Intergenerational Welfare Dependency in Australia: A Review of the Literature
Francisco Perales, Angela Higginson, Janeen Baxter, Mark Western, Stephen R. Zubrick, and Francis Mitrou.
Growing up in welfare dependency limits the opportunities of children to participate as full members of society, is economically inefficiently by wasting human resources, reduces people’s trust in social and political institutions, and undermines social cohesion.
The expansion of human capability commences in childhood. Children growing up in welfare-dependent homes face challenges that restrict their ability to improve their ‘capabilities’ and prevent them from moving out of a state of disadvantage. The human capability framework aims at identifying key points along the life course where interventions are most effective at preventing disadvantage from taking hold. Pre-emptive spending early in the life course can reduce future burden on the income support system.
Our review of the literature reveals that empirical analyses in Australia are scarce and methodologically limited – chiefly due to the scarcity and shortcomings of available data sources. Consequently, they are of limited value to inform evidence-based policy. What is available, suggests that the likelihood of intergenerational transmission of disadvantage due to parental welfare dependency is exacerbated by certain attitudes to work and welfare, lack of educational attachment, youth unemployment, Indigenous status, geographic location, and parental mental health issues. Supportive parental relationships and early educational interventions act as protective factors.
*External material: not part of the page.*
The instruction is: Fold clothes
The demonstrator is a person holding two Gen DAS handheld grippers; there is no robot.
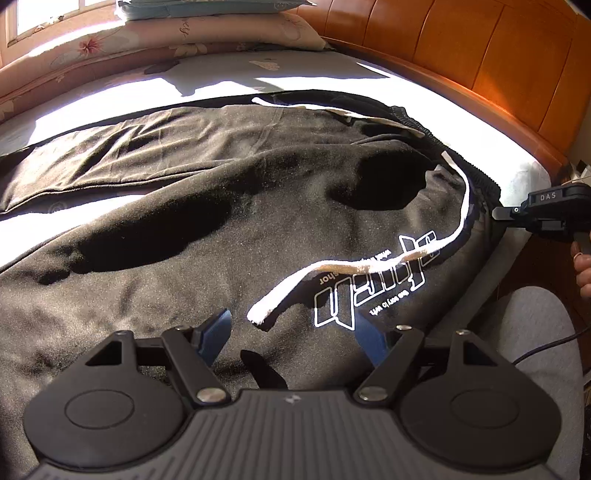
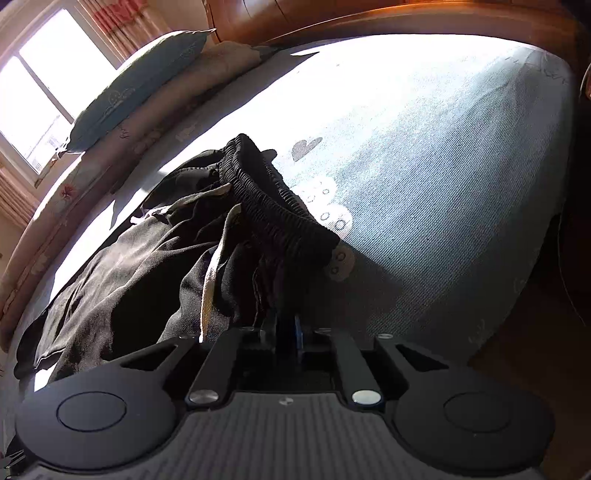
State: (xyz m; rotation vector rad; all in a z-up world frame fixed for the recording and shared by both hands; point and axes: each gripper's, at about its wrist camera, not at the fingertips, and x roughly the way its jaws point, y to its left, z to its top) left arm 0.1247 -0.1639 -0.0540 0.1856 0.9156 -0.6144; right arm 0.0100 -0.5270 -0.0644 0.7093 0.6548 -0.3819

Relative to young people from families who have not used income support, young people from families who have used income support are more likely to receive income support as adults, adopt permissive views on income support dependency, fail to perform at primary, complete secondary and enter tertiary education, experience unemployment, become teenage parents, suffer from physical and mental health problems, and engage with the criminal system.
Maturing Australian longitudinal studies, along with advances in data integration methods, now offer prospects for addressing the dearth of appropriately powered studies capable of illuminating the pathways in and out of intergenerational disadvantage. The collection of new fit-for-purpose longitudinal data and the integration of administrative Government datasets should also be considered.